- Etymology: Chipewyan: Łuaze, "small fish" + des, "river"
- Native name: Łuazedes (Chipewyan)

Location
- Country: Canada
- Province/Territory: Manitoba, Nunavut

Physical characteristics
- Source: Snyder Lake
- • location: northwestern Manitoba
- • coordinates: 59°24′12″N 101°34′14″W﻿ / ﻿59.40333°N 101.57056°W
- Mouth: Hudson Bay
- • location: south of Arviat, Nunavut
- • coordinates: 60°28′59″N 94°40′0″W﻿ / ﻿60.48306°N 94.66667°W
- Basin size: 64,399.6 km^{2} (24,864.8 sq mi)
- • average: 507 cubic metres per second (17,900 cu ft/s)

Basin features
- • left: Windy River
- Waterbodies: Kasmere Lake, Nueltin Lake, Edehon Lake, Ranger Seal Lake

= Thlewiaza River =

The Thlewiaza River is a river in Canada. Although some sources define the river as originating out of Nueltin Lake, according to the Canadian Geographical Names Database the river begins at Snyder Lake in northwestern Manitoba. From there the river flows northeast through Kasmere Lake into the southwest end of Nueltin Lake. It exits Nueltin Lake at its northern end in Nunavut and flows 275 km east through Edehon Lake and Ranger Seal Lake before emptying into Hudson Bay. Its drainage basin covers an area of 64399.6 km2.

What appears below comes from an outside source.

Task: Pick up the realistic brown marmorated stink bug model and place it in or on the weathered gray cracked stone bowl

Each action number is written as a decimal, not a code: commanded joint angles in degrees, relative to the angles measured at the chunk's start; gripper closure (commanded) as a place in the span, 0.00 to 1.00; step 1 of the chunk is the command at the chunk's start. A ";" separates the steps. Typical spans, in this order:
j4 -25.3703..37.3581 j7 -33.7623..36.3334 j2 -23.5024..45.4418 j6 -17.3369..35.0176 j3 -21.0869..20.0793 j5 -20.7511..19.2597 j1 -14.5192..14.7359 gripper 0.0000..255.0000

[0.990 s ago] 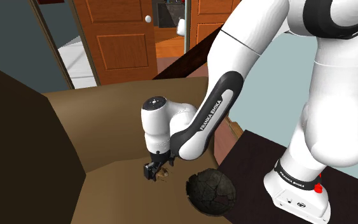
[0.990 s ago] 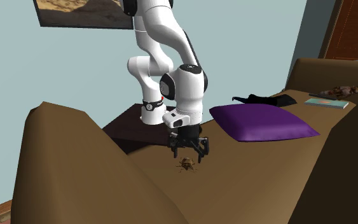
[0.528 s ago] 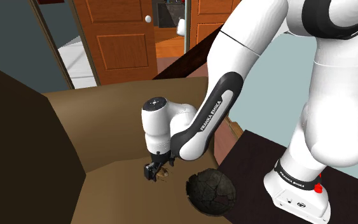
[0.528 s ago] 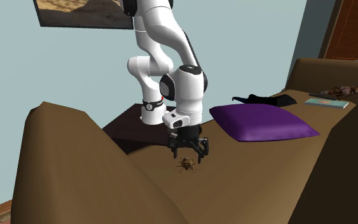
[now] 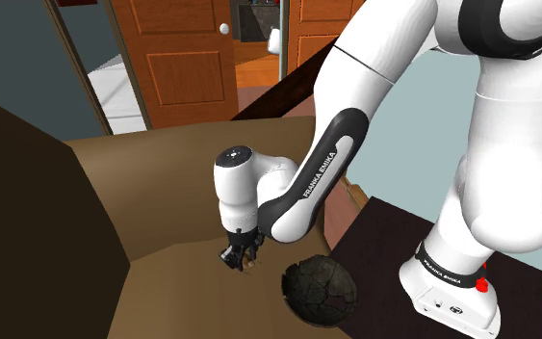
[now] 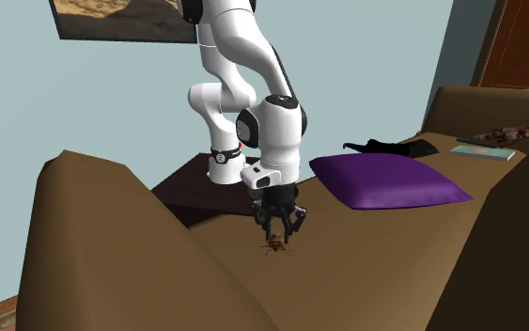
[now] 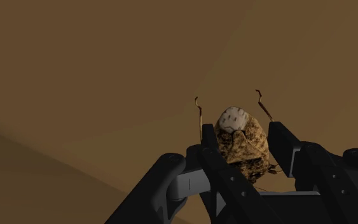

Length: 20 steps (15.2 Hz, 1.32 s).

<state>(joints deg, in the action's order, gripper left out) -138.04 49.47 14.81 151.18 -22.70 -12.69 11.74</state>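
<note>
Pincer (image 6: 278,233) clamped on mottled brown stink bug (image 7: 240,141), down at brown sofa seat (image 6: 375,254); cracked dark bowl (image 5: 319,289) near.

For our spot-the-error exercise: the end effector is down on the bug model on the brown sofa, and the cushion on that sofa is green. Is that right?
No: the cushion is purple, not green, as the second exterior view shows. The end effector is indeed down on the bug model on the brown sofa.
</note>
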 commanded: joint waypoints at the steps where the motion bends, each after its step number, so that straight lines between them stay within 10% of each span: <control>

The river's name in Chipewyan is Łuazedes (pronounced thlu-assee-des), meaning "little fish river", in reference to the plentiful grayling in its waters. It is known to the Inuit as the "big river" and used by them to travel inland where they trap arctic foxes and hunt caribou. A sighting of harbour seals at Edehon Lake has been documented and sightings further upstream at Nueltin Lake have also been reported.

The Thlewiaza was first mapped in 1912 by Ernest Oberholtzer and Billy Magee, an Ojibwe trapper. There are no permanent settlements in the area.